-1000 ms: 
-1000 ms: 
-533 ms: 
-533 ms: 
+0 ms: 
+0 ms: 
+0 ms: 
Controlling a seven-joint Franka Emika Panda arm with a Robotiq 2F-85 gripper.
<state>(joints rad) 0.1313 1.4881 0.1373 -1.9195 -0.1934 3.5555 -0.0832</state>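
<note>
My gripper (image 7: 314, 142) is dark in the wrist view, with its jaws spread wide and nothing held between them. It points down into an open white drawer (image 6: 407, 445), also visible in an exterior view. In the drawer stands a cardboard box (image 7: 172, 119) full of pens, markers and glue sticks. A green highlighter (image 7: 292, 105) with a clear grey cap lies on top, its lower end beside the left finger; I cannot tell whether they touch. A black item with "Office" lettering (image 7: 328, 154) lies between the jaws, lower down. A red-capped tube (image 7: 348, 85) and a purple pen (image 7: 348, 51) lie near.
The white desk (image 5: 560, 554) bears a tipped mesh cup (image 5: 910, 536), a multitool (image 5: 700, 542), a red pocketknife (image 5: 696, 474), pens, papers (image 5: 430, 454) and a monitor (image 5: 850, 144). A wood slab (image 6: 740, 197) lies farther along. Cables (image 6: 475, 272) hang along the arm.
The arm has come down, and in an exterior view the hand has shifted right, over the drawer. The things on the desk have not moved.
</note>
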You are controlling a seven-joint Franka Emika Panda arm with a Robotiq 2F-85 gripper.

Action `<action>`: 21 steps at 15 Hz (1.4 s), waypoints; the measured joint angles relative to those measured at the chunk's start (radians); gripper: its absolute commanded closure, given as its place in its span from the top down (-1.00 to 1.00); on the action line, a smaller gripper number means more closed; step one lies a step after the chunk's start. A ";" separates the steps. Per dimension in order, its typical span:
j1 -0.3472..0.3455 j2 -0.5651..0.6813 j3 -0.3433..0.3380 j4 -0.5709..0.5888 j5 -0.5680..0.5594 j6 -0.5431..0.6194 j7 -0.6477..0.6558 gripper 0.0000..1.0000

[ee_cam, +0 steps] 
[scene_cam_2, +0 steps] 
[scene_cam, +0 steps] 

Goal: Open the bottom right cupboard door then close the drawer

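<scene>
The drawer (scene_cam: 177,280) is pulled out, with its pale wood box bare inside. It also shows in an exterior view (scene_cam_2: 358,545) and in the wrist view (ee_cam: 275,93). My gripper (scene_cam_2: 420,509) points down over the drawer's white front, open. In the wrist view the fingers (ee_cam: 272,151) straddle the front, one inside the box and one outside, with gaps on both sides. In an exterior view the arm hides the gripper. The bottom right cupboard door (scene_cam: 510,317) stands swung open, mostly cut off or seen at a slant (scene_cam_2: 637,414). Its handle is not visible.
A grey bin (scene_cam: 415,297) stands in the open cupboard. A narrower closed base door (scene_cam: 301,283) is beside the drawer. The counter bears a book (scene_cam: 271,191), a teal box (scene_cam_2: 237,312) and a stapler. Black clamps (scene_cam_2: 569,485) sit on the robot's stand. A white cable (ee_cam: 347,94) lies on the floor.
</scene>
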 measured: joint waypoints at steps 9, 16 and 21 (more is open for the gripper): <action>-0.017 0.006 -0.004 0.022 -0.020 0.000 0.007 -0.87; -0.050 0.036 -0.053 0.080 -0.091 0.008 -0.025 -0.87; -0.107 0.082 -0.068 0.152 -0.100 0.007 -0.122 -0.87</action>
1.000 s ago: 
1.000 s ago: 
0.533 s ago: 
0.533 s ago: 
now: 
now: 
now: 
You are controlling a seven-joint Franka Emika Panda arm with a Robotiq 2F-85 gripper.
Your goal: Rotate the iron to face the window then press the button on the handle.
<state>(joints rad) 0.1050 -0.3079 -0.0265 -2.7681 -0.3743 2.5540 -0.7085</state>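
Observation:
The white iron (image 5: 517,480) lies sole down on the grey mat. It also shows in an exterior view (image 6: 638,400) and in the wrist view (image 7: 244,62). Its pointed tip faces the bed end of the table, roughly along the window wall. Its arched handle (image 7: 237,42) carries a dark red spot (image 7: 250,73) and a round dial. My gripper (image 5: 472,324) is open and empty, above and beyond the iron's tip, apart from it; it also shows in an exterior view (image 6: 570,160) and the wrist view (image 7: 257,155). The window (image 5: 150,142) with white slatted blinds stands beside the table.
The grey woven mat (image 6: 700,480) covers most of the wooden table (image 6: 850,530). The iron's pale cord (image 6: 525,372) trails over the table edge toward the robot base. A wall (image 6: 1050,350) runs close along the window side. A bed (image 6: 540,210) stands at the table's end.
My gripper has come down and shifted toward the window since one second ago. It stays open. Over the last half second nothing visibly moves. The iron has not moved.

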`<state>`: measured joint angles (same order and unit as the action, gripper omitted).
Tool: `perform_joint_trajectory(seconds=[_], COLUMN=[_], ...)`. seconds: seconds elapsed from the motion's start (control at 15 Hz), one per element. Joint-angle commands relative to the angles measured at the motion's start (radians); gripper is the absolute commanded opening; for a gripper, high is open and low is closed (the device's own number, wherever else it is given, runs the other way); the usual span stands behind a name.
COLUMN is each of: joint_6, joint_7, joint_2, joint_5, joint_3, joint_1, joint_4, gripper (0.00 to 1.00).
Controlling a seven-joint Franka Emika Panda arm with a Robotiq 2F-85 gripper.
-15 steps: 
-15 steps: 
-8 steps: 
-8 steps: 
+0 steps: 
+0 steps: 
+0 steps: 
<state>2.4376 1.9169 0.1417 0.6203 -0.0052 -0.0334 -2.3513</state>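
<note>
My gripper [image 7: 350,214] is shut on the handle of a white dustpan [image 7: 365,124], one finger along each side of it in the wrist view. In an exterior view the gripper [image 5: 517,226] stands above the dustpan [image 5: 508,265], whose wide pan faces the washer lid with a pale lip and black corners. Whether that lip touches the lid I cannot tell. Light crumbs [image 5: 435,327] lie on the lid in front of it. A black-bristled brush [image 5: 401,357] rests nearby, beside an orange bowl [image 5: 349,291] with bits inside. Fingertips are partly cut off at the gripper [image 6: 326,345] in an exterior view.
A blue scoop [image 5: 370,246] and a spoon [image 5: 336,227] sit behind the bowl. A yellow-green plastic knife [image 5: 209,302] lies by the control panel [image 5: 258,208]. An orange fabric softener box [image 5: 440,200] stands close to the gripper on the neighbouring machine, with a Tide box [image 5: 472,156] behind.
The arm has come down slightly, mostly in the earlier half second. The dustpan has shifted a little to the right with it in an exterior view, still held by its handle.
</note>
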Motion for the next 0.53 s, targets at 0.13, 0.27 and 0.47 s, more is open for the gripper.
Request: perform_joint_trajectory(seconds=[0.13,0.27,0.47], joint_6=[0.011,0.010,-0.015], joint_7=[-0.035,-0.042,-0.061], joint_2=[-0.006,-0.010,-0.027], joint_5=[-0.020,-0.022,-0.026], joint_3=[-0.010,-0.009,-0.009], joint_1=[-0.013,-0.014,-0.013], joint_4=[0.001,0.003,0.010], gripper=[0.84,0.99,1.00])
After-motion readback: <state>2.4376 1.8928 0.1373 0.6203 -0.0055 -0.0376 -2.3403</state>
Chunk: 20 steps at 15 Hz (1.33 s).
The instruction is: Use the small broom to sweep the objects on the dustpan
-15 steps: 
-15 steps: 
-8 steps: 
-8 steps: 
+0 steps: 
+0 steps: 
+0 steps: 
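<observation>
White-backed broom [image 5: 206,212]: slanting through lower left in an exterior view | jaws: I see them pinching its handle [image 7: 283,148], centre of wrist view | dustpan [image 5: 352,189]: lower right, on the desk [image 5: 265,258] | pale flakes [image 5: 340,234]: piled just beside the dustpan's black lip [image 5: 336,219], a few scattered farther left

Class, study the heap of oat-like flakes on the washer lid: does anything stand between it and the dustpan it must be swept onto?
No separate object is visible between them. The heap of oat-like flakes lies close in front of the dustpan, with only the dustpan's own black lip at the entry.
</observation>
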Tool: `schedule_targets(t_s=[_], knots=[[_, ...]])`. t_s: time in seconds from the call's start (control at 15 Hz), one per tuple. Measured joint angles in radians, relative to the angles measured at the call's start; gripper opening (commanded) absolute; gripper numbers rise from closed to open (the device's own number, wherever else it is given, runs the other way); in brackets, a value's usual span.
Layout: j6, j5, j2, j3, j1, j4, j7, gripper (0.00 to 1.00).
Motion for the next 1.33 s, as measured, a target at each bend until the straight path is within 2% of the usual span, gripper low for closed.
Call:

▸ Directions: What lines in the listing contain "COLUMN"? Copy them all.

▸ Task result:
Tool: `perform_joint_trajectory(seconds=[_], COLUMN=[_], ...)`. seconds: seconds elapsed from the motion's start (control at 15 Hz), one per element. Joint-angle commands relative to the angles measured at the motion's start (radians); gripper is the absolute commanded opening; for a gripper, high is open and low is closed (the device's own number, wherever else it is given, runs the other way); the usual span stands behind a name.
COLUMN is each of: joint_6, joint_7, joint_2, joint_5, joint_3, joint_1, joint_4, gripper (0.00 to 1.00).

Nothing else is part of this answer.